After locating the line with "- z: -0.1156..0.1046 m", reproduce it and all following lines of the listing below exactly, stopping only at the final line.

[[ SOURCE DATA, beginning ]]

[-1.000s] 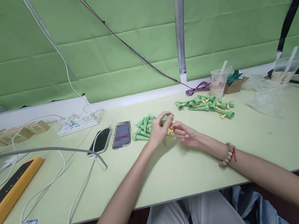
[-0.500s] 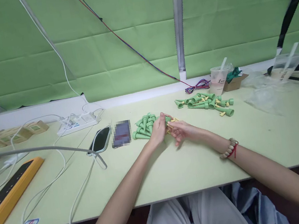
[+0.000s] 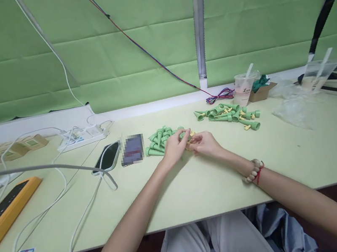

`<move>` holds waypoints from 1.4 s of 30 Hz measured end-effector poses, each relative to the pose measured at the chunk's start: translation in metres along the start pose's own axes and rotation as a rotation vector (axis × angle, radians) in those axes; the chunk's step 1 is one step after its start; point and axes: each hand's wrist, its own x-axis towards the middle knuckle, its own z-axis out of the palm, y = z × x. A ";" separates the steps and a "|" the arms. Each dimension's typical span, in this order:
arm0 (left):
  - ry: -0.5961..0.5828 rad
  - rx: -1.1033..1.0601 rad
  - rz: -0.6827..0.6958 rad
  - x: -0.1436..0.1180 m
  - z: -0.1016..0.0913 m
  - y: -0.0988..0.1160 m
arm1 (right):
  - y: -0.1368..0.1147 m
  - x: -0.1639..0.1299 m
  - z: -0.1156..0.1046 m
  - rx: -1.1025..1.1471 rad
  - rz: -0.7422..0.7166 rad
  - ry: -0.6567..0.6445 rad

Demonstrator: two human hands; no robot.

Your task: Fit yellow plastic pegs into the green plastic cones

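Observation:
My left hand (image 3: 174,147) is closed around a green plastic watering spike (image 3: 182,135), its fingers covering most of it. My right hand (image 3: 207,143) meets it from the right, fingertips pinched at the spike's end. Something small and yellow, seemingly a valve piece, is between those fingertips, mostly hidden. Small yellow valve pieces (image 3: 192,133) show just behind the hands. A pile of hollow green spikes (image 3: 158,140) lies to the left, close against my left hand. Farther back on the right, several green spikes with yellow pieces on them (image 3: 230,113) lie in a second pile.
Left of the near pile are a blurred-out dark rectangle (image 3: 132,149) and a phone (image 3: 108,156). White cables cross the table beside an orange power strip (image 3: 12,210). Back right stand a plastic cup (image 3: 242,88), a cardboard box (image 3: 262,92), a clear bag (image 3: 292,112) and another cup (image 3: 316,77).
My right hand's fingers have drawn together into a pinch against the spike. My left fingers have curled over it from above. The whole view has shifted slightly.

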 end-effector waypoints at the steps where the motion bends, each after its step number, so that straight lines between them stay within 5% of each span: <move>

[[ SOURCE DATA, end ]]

*RESPONSE*
  - z: -0.1156..0.1046 m
  - rx: -1.1025..1.1471 rad
  - rz: -0.7422..0.7166 rad
  - ry: -0.6567..0.6445 rad

Demonstrator: two human hands; no robot.

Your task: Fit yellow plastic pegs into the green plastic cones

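Observation:
My left hand (image 3: 174,147) is closed around a green plastic watering spike (image 3: 182,135), its fingers covering most of it. My right hand (image 3: 207,143) meets it from the right, fingertips pinched at the spike's end. Something small and yellow, seemingly a valve piece, is between those fingertips, mostly hidden. Small yellow valve pieces (image 3: 192,133) show just behind the hands. A pile of hollow green spikes (image 3: 158,140) lies to the left, close against my left hand. Farther back on the right, several green spikes with yellow pieces on them (image 3: 230,113) lie in a second pile.
Left of the near pile are a blurred-out dark rectangle (image 3: 132,149) and a phone (image 3: 108,156). White cables cross the table beside an orange power strip (image 3: 12,210). Back right stand a plastic cup (image 3: 242,88), a cardboard box (image 3: 262,92), a clear bag (image 3: 292,112) and another cup (image 3: 316,77).
My right hand's fingers have drawn together into a pinch against the spike. My left fingers have curled over it from above. The whole view has shifted slightly.
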
 end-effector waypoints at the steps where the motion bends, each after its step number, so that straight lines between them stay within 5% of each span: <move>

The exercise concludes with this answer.